#### Exercise aim:
Each line that contains the string "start" counts once; report how many such lines appear in the data, as a number only.

#### Raw data:
━━━━━━

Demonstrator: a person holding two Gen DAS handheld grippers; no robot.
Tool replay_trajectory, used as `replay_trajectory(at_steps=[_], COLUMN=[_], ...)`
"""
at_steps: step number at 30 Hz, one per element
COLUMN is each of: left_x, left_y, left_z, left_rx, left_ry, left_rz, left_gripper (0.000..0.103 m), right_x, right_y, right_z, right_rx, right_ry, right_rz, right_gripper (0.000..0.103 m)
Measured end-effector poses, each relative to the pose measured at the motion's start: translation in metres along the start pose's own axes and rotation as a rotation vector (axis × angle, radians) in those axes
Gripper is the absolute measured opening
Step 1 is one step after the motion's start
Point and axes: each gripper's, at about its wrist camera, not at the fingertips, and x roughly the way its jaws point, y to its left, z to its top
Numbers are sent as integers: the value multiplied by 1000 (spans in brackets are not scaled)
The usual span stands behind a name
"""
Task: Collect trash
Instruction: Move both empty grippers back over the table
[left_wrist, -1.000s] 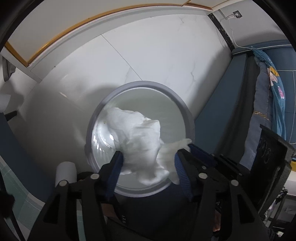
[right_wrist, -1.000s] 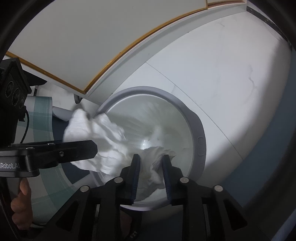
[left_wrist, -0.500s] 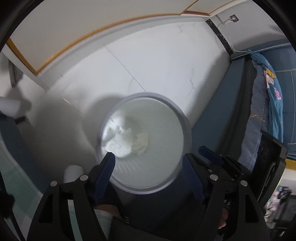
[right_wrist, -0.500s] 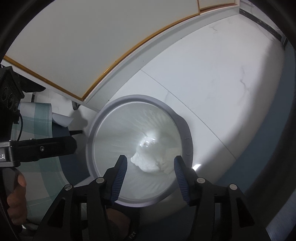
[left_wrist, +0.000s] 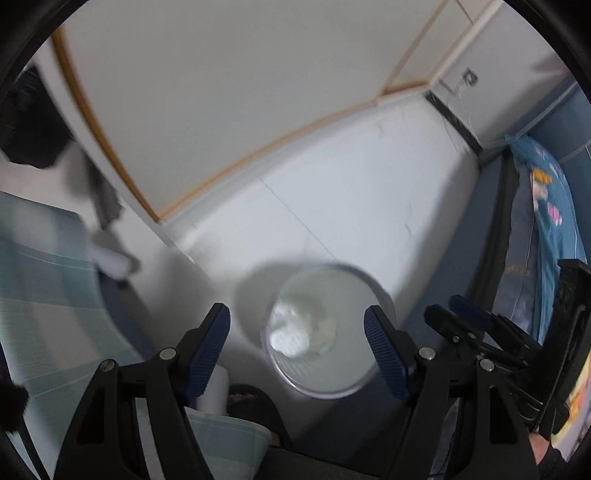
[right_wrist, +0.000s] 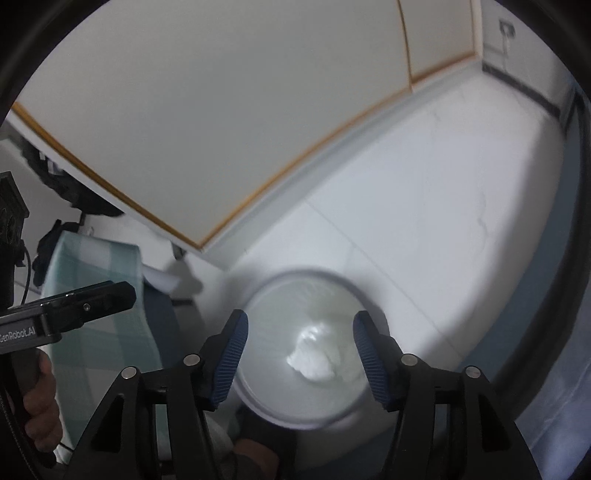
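Over the bin: both grippers empty, tissue dropped inside.
Left gripper (left_wrist: 297, 325) spread wide, nothing between pads; right gripper (right_wrist: 300, 330) jaws opening, nothing gripped. Crumpled white tissue (right_wrist: 317, 360) lies at bottom of round grey-rimmed trash bin (right_wrist: 255, 295), on white floor, at 6 o'clock in both views. Blurred.

Motion blur softens the round grey-rimmed white bin (left_wrist: 321, 332), leaving the crumpled white paper (right_wrist: 314, 360) at its bottom a shapeless bright patch. A dark slipper (left_wrist: 255, 402) by the bin is half hidden behind the gripper frame. The checked green-and-white cloth (left_wrist: 40, 295) runs off the frame's left edge.
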Motion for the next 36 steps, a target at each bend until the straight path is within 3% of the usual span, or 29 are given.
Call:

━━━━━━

#### Result for this task:
2